Say how many of the lines below contain the word "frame"; nothing else belongs in the answer.
* * * * *
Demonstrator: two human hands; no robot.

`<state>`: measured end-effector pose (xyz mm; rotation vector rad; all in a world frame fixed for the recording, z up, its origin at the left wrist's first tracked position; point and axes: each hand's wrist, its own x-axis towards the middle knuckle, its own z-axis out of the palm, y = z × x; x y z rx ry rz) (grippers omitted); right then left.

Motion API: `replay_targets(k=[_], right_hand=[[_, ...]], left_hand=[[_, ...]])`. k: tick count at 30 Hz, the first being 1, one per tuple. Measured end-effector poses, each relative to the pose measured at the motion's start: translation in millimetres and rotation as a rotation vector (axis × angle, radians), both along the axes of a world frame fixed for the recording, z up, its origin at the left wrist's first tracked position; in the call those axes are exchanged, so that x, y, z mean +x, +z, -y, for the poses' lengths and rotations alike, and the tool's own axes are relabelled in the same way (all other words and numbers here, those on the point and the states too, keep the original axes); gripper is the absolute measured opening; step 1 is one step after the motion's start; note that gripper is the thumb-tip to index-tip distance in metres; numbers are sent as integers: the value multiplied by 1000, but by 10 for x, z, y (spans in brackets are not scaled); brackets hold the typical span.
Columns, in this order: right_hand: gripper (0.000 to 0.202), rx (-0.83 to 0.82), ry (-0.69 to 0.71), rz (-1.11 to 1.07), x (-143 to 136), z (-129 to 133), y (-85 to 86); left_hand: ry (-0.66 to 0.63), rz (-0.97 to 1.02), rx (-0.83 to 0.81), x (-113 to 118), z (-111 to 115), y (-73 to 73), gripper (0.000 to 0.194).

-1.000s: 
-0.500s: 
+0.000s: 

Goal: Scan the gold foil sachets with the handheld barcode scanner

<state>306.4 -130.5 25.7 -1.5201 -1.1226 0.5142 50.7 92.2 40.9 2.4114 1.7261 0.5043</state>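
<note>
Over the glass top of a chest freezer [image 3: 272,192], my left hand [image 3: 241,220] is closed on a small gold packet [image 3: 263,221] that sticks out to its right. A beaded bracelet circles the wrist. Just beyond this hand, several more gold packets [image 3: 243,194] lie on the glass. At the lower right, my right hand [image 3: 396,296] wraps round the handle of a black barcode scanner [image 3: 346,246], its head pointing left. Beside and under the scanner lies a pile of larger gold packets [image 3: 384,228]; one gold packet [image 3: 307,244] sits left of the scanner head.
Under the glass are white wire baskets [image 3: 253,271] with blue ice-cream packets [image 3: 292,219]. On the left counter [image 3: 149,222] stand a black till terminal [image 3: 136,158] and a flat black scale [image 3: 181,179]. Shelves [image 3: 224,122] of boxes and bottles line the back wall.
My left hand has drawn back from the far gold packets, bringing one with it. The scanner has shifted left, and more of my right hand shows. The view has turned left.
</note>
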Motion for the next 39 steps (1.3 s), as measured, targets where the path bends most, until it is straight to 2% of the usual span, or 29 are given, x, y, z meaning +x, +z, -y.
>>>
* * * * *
## Task output:
2